Parabéns por ser "do Goiás", apesar de ser adversária, já que eu dou DO Vila, e não DA Vila Nova... rsrs.
Mas estou feliz estes dias, em termos de futebol: na Libertadores, sou Fluminense (já que o Mengão ficou de fora); na primeira divisão do Brasileirão, sou Goiás, e na segunda, exerço a plenitude da minha torcida pelo Tigrão da Vila Famosa.

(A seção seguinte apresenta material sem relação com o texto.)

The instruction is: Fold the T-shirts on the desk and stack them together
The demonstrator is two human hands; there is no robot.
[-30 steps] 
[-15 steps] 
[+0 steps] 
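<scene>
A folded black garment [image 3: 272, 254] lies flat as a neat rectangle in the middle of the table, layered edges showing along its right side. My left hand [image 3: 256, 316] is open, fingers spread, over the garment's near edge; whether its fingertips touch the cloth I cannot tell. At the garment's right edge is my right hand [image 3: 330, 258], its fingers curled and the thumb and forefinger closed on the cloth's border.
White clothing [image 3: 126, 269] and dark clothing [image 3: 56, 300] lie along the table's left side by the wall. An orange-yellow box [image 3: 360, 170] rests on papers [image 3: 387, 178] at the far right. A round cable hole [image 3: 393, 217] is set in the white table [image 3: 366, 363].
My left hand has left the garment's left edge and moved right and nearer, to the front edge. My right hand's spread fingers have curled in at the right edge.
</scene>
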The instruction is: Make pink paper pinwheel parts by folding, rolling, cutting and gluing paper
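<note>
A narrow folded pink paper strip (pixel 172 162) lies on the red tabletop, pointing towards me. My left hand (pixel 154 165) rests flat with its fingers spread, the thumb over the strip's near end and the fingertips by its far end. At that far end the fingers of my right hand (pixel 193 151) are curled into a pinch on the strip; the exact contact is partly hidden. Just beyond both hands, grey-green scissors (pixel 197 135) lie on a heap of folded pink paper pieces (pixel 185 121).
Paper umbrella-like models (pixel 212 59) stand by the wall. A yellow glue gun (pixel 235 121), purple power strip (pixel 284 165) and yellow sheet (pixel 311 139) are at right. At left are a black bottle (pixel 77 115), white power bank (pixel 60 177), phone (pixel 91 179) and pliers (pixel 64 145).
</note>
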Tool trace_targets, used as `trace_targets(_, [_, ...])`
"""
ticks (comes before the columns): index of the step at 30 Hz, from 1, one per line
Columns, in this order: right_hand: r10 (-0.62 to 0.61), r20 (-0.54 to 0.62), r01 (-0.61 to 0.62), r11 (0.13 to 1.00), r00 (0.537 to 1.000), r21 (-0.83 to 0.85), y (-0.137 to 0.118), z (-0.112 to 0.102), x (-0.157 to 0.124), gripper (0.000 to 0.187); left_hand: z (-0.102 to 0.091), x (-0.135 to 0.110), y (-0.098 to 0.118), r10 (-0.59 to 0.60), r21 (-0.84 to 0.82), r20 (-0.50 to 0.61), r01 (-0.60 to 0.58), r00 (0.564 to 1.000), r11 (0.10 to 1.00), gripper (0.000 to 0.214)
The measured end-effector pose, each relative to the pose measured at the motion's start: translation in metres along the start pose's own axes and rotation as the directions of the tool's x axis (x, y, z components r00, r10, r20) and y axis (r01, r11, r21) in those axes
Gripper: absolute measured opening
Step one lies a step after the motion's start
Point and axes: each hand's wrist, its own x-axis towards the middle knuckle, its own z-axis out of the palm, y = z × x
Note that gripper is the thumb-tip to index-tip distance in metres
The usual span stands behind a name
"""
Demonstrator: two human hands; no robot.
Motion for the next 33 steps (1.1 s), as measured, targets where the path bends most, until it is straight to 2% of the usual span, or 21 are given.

Mas, menina, faça-me um favor: diga seu nome... você esqueceu de assinar o comentário. E é muito bem-vinda!

Evando Oliveira disse...

Pois é... 2015 e o assunto continua atual.
Um dia desses surgiu uma tal de "Melô do DF" de um fulano que se diz comediante. Além da péssima qualidade da "obra" e da coreografia sofrível, o fim é uma ofensa dupla aos goianos: apesar de todas as mazelas do DF, ele agradece por não morar NO Goiás; em seguida, questiona a inteligência de quem é DO Goiás.
Morei 10 anos no DF (aqui, sim, é NO) e sempre senti o preconceito dos candangos, pricipalmente daqueles que falam reZistro, tu tá, rambora, vinhé etc.